Posted 11/17/15 (Tue)
As I mentioned before, I do use social media. I enjoy keeping up with a lot of people on Facebook. I can see my kin barrel racing, or just riding horse. I can follow the Tooke bucking horses and I can read rodeo stories posted by former champion (and still a champion to me) Larry Mahan. I can see who is celebrating a birthday and who is sitting on a beach in Mexico while I am getting ready to feed cattle when it is 25 below with a brisk wind. Oh, there are some people that upset me, but unlike real life, you just unfriend them so you don’t have to start your day with a bad taste in your mouth. The news is usually enough to give me that.
But this morning a friend posted a video of Ken Curtis singing “Tumbling Tumbleweed.” It brought a smile to my face and I just had to share it. I’d forgotten how talented that man was.

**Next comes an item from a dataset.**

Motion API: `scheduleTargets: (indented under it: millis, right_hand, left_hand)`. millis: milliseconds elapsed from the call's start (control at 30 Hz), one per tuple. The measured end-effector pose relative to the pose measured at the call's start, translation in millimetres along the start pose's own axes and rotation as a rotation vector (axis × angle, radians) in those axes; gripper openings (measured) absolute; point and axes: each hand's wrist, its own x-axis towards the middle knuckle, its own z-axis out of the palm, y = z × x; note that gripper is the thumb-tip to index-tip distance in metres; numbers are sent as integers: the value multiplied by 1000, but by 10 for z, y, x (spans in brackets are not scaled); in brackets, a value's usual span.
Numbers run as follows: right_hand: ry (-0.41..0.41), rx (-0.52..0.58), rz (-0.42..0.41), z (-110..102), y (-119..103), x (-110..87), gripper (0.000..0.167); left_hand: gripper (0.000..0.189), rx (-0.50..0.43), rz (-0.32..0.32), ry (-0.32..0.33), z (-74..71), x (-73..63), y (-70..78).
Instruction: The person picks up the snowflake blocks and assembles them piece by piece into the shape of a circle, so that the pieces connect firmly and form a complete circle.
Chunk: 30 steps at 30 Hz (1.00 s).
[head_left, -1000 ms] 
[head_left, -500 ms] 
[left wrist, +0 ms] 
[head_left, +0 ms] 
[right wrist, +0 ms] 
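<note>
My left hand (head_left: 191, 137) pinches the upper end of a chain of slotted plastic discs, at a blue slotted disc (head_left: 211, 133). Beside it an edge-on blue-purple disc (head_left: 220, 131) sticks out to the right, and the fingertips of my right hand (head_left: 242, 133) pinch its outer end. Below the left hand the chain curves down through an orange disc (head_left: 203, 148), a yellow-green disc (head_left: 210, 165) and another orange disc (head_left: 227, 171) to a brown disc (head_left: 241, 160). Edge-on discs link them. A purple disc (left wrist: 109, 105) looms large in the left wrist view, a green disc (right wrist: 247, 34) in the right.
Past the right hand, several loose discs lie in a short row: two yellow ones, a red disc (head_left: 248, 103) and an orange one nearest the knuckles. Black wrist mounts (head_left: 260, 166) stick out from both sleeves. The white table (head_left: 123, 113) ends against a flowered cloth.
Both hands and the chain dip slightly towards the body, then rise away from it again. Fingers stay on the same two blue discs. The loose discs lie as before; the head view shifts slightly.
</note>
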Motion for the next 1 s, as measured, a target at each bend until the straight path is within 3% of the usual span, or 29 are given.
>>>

Now, I suppose a vast majority of the people don’t know who Ken Curtis was. Because they just don’t make good TV shows anymore. But he was Festus on “Gunsmoke.” He was an old broke-down cowboy with a hitch in his git-along. He rode a mule and drank beer. And he always was arguing with “Doc.”
In one of my favorite scenes, Festus is going to buy a beer. And Doc is explaining to him that he should save some money and buy a lot. Festus asks, “A lot of what?” And Doc explains a “lot of land.” Well Festus doesn’t have enough money to buy a lot of land, so Doc says, “Just buy a little lot.”
I won’t go into detail, but he ends up just buying a beer.
Which reminds me of how sometimes what you say and what you mean are entirely two different things.
Like sorting cows down an alley. Sometimes it is simple. In or by. In or out. Keep or sell. Steer or heifer. Open or bred. It’s kind of like plans drawn on a bar napkin. It looks good on paper but in reality it’s not that good. Because often more than one will get by you. And it’s “In with the brockle and by with the short-tailed cow.” Or, “Catch the middle cow and let the others by!” Shirley loves that one.
And as I was listening to Festus sing, I thought of one time many years ago. The semi was backed up against the loading chute and had kind of froze down. The brakes on the trailer wouldn’t release and being a genius, I figured I would just have Shirley hook onto it with the pickup and give it a swift jerk to free things up. I know, I know, it wasn’t a good idea.
I backed that pickup, loaded with a couple ton of cow cake, up against that truck and hooked a towrope on. I advised my able assistant that when I gave her the signal, she was going to have to hit it “pretty hard.” Now “pretty hard” and “signal” are the key words here.
I had just stepped up on the side of the truck and was opening the door and I hollered at the dog to get back. Shirley thought that was the signal and she popped the clutch and “hit it hard!” And I mean hard. Really hard. That big old towrope stretched until it was the size of a rubber band. I was, like in grade school, “ducking and covering.” But thank God the rope held, the truck held, and everyone ended up safe and sound.
And to tell the truth, I have no idea what this has to do with Festus.